Peristiwa ajiab tersebut terjadi ketika Agung Bharata terseret ombak bersama istrinya, Nani Mirna, di Pantai Klotok, Desa Tojan, Kecamatan Klungkung, 5 September 2010. Agung Bharata ditemukan selamat, namun sang istri Nani Mirna, ditemukan meninggal di Pantai Lebih, Desa Lebih, Kecamatan Gianyar yang berjarak beberaka kilometer arah barat dari Pantai Klotok. Sebaliknya, Agung Bharata ditemukan kampih (terdampar) di Pantai Masceti, Desa Medahan, Kecamatan Blahbatuh, Gianyar, sebelah barat pantai Lebih.
Di sisi lain, Guru Saksi Ida Pedanda Jelantik Putra Sedawa menuturkan pengalamannya saat Madwijati. Menurut Ida Pedanda Putra Sedawa, hal paling sulit dilakukan adalah mengendalikan diri dari materi dan nafsu, atau rajah dan tamah. Karena kehidupan masih perlu materi, sehingga emosi diri perlu dikendalikan oleh sasana.
“Terpenting, bagaimana caranya menghilangkan hal-hal yang tak boleh dilakukan, lanjut memasukan ke dalam diri hal-hal yang bernilai kemuliaan,’’ jelas mantan Ketua DPRD Bali ini kepada NusaBali seusai upacara Diksa Pariksa Agung Bharata, Jumat kemarin.

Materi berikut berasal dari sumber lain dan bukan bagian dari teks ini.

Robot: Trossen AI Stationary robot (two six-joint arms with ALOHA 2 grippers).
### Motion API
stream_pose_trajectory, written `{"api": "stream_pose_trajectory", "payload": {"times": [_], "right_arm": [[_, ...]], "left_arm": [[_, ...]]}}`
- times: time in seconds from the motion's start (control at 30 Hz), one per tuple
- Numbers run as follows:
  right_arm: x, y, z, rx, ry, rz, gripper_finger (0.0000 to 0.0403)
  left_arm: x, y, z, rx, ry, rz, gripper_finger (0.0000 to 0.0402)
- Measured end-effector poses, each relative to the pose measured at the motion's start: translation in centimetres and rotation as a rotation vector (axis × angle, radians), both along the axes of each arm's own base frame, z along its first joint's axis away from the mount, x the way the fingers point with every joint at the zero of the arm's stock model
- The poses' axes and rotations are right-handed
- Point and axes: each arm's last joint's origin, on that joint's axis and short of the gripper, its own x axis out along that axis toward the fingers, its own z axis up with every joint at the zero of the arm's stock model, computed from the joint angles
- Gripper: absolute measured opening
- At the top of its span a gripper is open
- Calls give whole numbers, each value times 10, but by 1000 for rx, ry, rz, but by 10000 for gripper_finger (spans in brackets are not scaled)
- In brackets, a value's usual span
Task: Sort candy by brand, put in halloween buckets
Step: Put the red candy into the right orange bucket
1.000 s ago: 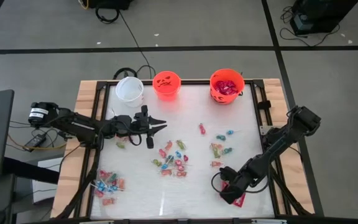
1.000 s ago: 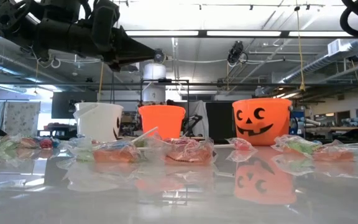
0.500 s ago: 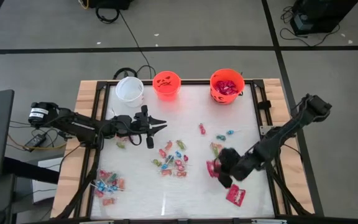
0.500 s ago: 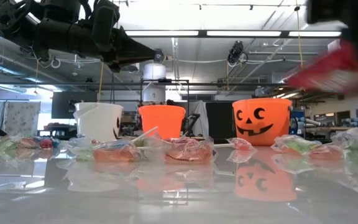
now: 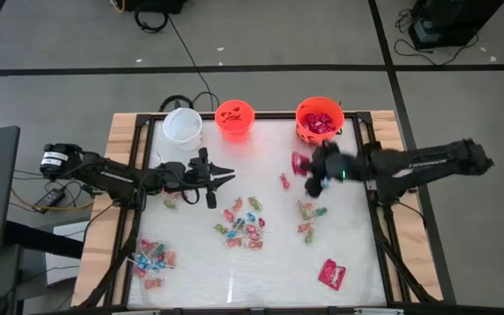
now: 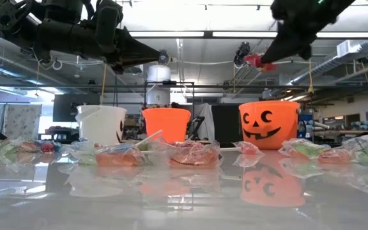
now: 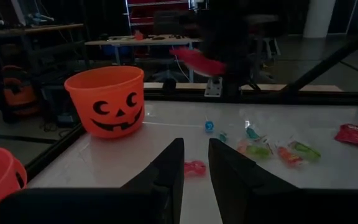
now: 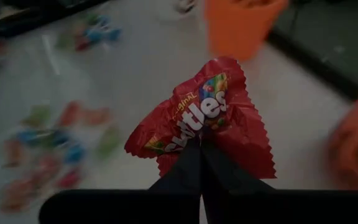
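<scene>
My right gripper hangs above the table's far right part, just near of the larger orange halloween bucket, and is shut on a red candy packet. That bucket holds more red packets. The small orange bucket and the white bucket stand left of it along the far edge. Small wrapped candy lies in heaps at the middle, the near left and the right. My left gripper hovers level over the table's left part, open a little, with nothing in it. My right gripper pinches the red packet by one crumpled edge between its two fingertips. The fingers slant down toward the table's left. The packet sticks out beyond the fingertips, creased, lifted clear high above the table.
A second red packet lies flat at the near right. A single pink piece lies close under my right gripper. Black frame rails run along the table's left and right sides. Bare tabletop shows along the near edge, in the middle.
My right gripper has taken a red packet up from the near right corner, risen and swung toward the far edge, up to the larger orange bucket, turning as it went. The other red packet has stayed where it lay.
</scene>
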Motion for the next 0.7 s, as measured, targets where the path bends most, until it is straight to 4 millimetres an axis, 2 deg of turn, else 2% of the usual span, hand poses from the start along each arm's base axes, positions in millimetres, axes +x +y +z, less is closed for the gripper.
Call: {"api": "stream_pose_trajectory", "payload": {"times": [0.2,0.37,0.53,0.7], "right_arm": [[-22,-69,8,-80,19,-214,9],[-34,-114,4,-132,74,-335,10],[-38,-137,1,-147,66,-443,30],[-45,-145,5,-130,3,-487,95]], "left_arm": [[0,0,0,1,1,0,80],[0,1,0,3,1,18,80],[0,1,-1,-6,10,53,80],[-1,2,-3,-25,19,81,80]]}}
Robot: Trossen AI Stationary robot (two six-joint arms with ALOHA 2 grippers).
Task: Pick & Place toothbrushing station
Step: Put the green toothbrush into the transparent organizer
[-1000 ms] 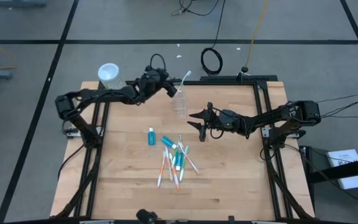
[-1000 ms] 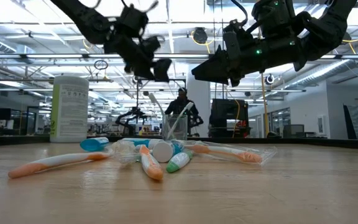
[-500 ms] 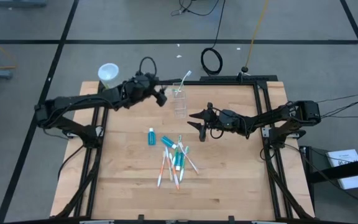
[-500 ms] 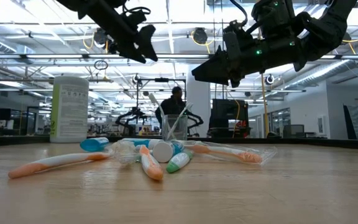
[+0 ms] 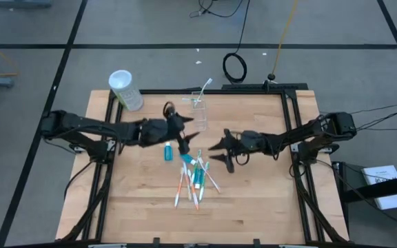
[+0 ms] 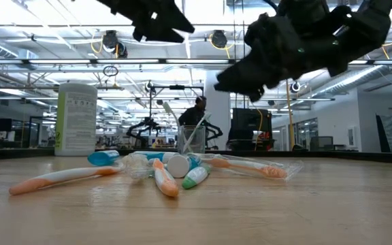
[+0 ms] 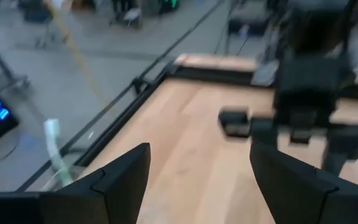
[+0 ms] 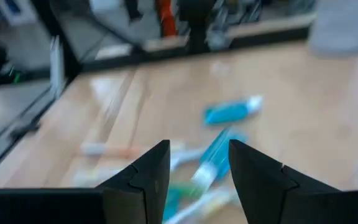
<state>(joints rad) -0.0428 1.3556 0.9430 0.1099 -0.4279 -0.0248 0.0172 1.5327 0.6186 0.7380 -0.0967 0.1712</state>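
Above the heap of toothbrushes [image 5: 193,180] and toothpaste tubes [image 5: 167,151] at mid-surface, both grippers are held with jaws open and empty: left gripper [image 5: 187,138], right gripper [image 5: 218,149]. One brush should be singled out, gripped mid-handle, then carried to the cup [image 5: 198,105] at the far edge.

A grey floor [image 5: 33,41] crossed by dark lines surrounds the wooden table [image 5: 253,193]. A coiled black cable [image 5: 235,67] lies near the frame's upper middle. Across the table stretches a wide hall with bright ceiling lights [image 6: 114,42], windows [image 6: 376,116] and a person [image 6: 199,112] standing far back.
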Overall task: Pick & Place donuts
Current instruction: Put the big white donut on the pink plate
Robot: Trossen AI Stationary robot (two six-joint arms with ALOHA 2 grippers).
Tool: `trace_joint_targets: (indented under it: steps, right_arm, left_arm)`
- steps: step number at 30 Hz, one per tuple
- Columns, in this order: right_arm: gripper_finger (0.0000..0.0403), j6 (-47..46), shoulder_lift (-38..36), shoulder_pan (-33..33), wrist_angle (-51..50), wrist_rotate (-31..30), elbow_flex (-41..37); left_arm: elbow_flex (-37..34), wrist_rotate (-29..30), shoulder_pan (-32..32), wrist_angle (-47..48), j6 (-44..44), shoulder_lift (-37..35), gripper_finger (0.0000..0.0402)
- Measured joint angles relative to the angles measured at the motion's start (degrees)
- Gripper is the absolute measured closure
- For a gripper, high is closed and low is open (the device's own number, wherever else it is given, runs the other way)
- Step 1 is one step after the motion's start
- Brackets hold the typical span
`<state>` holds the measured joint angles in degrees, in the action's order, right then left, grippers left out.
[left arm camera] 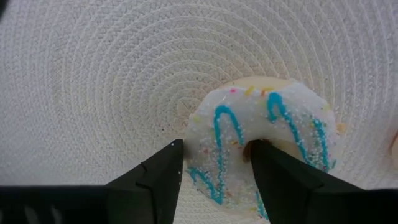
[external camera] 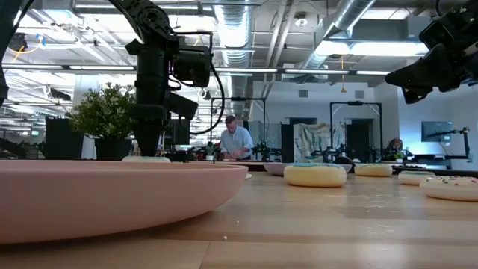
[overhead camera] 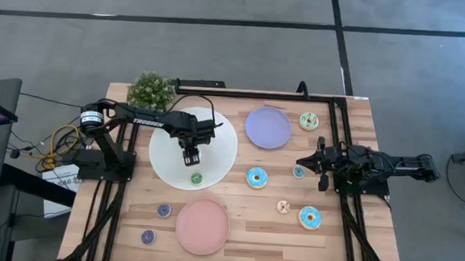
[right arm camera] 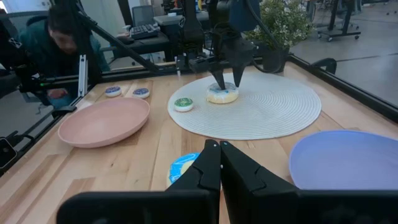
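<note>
A white donut with blue drizzle and sprinkles lies on the round white woven mat. My left gripper comes down on it from above near the mat's middle and is shut on it. A green mini donut lies on the mat's near part. My right gripper hangs shut above the table's right part, just over a light blue donut and touching nothing. In the high view the left gripper hides the white donut. My left gripper holds the white donut's ring on one side, one finger in the hole and one outside the rim. The fingers point down from above. The donut's underside rests flat on the mat.
A pink plate lies near, a lilac plate far. More donuts lie loose on the wood, and minis. A potted plant stands at the far left corner. People sit beyond the table.
</note>
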<state>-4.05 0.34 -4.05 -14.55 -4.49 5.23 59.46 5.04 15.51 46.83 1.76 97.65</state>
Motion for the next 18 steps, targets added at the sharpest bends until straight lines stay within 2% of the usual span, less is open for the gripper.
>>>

Prosesi upacara Padiksan AA Gde Agung Bharata telah dimulai pada Anggara Pon Warigadeabn, Selasa (2/7) lalu, berupa ritual Matur Piuning. Sehari berikutnya, lanjut ritual Nangiang Sanggar Agung, Sanggar Guru Karma, dan Tataring pada Buda Wage Warigaden, Rabu (3/7). Sedangkan prosesi Diksa Pariksa dan Nunas Tirta Pakuluh dilaksanakan pada Sukra Pon Julungwangi, Jumat kemarin.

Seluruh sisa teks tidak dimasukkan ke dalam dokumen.